This information can be found in the Casebook: Paterson, Robertson & Duke, Contract: Cases and Materials (Lawbook Co, 11th ed, 2009), pp. 545-8 [21.45].


Background facts

  • Respondent [Tabali, lessor] leased a property to the Appellant [Progressive Mailing, lessee].
  • They had a lease in a registrable form which was left unregistered.
    • A clause allowed the Respondent to retake possession of the property [re-enter] if rent was unpaid.
    • Another clause required the Respondent to make certain arrangements before the Appellant enters, and then notify the Appellant.
  • Appellant took possession of the property prematurely. He then contended that the Respondent failed to make the arrangements.
  • The Appellant failed to make payments, and also made a number of other small breaches of the agreement, which the Respondent demanded remedy for.

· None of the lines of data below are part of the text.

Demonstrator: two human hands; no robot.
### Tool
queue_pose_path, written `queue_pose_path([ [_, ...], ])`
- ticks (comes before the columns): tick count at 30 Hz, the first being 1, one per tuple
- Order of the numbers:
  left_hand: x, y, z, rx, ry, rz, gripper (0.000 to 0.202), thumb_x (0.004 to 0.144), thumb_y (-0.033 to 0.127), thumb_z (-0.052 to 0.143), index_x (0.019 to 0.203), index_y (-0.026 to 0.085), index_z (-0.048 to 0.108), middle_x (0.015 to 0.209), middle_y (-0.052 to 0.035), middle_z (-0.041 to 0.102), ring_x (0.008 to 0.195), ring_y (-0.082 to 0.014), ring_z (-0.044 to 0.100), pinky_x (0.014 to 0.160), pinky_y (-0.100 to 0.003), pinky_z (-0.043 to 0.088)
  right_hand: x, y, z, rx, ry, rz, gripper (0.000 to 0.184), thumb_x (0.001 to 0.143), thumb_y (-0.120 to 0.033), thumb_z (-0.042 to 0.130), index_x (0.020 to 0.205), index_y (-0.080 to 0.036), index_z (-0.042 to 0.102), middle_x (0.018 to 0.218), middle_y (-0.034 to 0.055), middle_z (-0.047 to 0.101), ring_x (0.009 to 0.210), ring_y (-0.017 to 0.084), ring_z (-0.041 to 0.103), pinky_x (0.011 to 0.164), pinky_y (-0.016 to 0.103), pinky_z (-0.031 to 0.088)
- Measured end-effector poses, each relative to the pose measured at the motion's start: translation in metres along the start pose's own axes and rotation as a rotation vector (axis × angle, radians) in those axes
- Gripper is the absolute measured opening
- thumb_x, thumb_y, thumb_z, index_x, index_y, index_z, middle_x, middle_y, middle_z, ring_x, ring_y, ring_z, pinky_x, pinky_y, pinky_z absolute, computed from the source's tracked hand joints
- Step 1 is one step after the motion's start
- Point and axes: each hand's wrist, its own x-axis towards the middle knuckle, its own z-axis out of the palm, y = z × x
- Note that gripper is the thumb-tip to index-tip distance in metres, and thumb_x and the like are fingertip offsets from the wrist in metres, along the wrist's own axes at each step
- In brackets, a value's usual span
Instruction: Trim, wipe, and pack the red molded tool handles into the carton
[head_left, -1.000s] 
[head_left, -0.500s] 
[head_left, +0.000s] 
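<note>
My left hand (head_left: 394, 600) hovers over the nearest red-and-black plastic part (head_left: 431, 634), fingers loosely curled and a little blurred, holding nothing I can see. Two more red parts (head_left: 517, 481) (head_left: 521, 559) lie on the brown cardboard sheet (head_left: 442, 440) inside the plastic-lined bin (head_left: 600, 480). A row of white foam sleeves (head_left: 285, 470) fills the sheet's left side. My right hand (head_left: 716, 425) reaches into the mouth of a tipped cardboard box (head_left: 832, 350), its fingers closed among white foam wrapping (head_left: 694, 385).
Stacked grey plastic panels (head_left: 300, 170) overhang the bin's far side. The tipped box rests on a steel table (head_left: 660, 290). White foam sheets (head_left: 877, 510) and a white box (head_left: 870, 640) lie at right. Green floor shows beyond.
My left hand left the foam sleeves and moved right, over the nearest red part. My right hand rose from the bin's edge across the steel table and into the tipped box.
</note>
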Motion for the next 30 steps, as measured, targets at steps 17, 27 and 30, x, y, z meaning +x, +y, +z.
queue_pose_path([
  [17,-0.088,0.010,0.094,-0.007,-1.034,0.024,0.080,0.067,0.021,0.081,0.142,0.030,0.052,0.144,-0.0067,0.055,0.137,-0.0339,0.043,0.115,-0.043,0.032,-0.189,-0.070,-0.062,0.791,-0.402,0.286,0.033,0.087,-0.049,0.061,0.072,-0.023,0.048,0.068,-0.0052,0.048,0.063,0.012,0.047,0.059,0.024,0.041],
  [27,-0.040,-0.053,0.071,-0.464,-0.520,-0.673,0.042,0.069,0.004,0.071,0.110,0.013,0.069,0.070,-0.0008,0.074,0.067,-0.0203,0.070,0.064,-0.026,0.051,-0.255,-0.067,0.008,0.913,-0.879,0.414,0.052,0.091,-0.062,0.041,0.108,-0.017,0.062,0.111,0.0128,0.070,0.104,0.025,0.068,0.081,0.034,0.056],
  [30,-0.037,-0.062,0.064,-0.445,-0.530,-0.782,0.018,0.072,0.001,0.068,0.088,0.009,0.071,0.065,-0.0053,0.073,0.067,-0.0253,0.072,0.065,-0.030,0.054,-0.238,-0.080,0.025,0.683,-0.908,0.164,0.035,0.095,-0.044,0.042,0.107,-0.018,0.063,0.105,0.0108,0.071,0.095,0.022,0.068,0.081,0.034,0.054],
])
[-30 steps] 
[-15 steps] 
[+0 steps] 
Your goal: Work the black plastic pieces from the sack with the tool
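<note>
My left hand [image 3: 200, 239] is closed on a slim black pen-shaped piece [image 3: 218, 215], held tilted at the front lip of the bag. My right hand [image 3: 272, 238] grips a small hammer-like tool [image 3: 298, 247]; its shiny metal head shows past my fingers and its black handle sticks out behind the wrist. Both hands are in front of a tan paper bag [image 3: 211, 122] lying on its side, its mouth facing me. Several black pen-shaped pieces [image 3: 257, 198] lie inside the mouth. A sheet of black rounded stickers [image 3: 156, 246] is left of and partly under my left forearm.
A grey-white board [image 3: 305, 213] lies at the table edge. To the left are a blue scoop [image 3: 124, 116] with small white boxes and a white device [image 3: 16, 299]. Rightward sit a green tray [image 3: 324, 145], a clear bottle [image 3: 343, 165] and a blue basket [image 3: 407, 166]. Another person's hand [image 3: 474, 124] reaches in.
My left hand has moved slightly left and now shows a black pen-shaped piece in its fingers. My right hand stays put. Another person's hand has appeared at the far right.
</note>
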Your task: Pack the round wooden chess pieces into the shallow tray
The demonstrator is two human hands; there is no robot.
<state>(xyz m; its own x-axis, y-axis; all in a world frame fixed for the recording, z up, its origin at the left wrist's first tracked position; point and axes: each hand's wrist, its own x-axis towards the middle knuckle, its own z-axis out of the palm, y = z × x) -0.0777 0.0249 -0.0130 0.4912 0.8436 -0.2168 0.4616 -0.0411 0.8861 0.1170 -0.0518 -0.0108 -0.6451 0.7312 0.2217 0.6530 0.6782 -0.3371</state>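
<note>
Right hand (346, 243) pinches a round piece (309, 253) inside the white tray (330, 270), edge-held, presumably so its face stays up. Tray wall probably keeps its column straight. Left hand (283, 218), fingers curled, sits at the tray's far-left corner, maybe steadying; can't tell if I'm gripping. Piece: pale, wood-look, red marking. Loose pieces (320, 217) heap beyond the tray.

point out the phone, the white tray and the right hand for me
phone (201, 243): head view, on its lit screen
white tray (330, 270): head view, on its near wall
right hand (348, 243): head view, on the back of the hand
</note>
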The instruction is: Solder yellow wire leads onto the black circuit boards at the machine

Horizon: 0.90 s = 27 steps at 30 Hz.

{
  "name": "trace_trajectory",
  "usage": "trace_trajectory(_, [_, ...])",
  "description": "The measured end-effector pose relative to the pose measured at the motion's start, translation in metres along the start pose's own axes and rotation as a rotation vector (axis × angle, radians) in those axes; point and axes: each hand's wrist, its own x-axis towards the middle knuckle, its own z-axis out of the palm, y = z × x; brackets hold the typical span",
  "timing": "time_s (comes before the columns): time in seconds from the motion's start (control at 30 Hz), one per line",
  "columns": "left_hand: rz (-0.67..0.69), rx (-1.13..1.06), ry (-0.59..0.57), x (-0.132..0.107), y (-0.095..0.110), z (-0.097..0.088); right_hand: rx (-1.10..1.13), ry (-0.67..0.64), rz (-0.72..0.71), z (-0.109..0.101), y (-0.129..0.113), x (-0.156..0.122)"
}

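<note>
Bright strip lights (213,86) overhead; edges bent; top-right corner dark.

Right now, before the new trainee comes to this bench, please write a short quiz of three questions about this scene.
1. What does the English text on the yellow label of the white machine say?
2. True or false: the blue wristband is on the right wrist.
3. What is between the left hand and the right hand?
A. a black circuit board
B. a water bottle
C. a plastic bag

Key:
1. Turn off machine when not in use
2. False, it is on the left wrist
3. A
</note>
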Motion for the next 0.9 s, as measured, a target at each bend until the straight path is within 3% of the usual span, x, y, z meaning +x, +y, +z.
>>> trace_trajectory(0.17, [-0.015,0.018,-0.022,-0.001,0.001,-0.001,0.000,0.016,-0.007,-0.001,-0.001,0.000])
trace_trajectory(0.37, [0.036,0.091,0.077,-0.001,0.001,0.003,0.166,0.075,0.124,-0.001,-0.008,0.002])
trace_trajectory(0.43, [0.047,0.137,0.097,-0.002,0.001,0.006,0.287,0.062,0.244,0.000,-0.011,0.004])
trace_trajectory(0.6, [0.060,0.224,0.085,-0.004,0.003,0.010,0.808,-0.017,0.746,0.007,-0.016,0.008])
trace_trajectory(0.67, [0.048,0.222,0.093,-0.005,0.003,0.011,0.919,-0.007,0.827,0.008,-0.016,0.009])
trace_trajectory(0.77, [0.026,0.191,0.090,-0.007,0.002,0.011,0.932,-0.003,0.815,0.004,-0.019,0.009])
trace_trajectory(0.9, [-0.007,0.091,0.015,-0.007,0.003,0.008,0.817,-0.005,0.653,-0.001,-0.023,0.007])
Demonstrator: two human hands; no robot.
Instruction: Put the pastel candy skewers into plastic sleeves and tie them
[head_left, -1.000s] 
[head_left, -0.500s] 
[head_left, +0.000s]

None was supplied by the Appellant.
  • The Respondent sued in order to regain possession, obtain damages and outstanding rent.

Legal issues


  • Firstly, there is the issue of whether the principles of contract law apply to lease agreements.
  • According to Shevill v Builders' Licensing Board[1] and other sources, they do (including the rules regarding termination and repudiation).
  • Repudiation is important here because the Respondent can only recover damages for the loss of benefit (rather than just the outstanding rent etc) through repudiation.
  • The issue is whether the fact that the agreement contains the re-entry clause mean that the Respondent uses that clause and thus cannot claim repudiation.
  • However, this isn't the case. As long as a breach or repudiation has indeed occurred, the Aggrieved power will be entitled to damages regardless of whether it chose to terminate the contract because of a common law right (the right to terminate by breach) or because of a contractual power to do so (the right to terminate by agreement).
    • "this does not mean that such damages are recoverable only in the event of discharge for breach...This essential foundation may be established by a common law rescission of the contract...or by a termination of the contract in the exercise of a contractual power...In either event, assuming repudiation or fundamental breach by the defendant, liable for damages for the loss of bargain[2]."
    • "The well recognised distinction between common law rescission and termination pursuant to a contractual power supplies no reason in principle why such damages are recoverable by the innocent party in one case and not the other, provided of course that the exercise of the power is consequent upon a reach or default of by the defendant which would attract an award for such damages[3]."
  • In this case, the combination of the unwillingness to pay rent as well as other minor breaches formed a conduct which amounted to repudiation.
    • "It is not suggested that the breaches so far discussed that the breaches so far discussed, viewed in isolation, amounted to a repudiation or fundamental breach of the lease. It is the breach of the covenant to pay rent, in association with the other breaches...[4]"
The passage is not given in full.